|M.Sc Student||Reger Ronit|
|Subject||Learning and Exploiting Relative Weaknesses of Opponent|
|Department||Department of Computer Science||Supervisor||Professor Shaul Markovitch|
Agents in a competitive interaction can greatly benefit from adapting to a particular adversary, rather than using the same general strategy against all opponents. One method of such adaptation is Opponent Modelling, in which a model of an opponent is acquired and utilized as part of the agent's decision procedure in future interactions with this opponent. However, acquiring an accurate model of a complex opponent strategy may be computationally infeasible. In addition, if the learned model is not accurate, then using it to predict the opponent's actions may potentially harm the agent's strategy rather than improving it.
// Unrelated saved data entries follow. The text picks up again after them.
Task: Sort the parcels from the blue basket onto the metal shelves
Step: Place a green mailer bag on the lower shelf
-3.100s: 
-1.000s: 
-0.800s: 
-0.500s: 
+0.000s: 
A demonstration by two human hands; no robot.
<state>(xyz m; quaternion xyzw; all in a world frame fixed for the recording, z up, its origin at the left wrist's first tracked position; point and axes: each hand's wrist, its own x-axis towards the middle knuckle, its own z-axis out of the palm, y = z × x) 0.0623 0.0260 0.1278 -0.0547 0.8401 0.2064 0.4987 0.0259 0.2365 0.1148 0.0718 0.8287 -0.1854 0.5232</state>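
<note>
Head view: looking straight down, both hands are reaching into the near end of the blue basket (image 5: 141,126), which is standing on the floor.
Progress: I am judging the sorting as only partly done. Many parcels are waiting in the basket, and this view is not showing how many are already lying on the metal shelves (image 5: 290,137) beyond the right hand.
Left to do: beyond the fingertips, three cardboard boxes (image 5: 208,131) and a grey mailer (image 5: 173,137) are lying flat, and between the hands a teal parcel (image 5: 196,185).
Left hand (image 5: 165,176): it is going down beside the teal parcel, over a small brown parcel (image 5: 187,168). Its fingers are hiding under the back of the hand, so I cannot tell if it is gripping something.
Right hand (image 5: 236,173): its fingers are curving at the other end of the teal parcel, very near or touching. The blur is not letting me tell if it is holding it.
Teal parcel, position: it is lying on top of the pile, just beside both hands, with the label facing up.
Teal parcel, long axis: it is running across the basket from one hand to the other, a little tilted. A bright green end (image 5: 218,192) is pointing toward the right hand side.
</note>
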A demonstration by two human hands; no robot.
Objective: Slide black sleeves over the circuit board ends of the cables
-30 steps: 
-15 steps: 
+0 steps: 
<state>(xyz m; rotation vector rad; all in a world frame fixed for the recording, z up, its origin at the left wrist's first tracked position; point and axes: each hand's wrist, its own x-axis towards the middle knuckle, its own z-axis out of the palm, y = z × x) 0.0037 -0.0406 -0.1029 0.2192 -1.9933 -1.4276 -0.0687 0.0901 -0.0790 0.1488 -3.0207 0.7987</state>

We thus define the concept of opponent weakness, and present a method for learning a model of this simpler concept. We analyze examples of past behavior of an opponent in a particular domain, judging its actions using a trusted judge. We then infer a weakness model based on the opponent's actions relative to the domain state, and incorporate this model into our agent's decision procedure. We also make use of a similar “self weakness model”, allowing the agent to prefer states in which the opponent is weak and our agent strong; where we have a “relative advantage” over the opponent. Experimental results spanning two different test domains demonstrate the agents' improved performance when making use of the weakness models.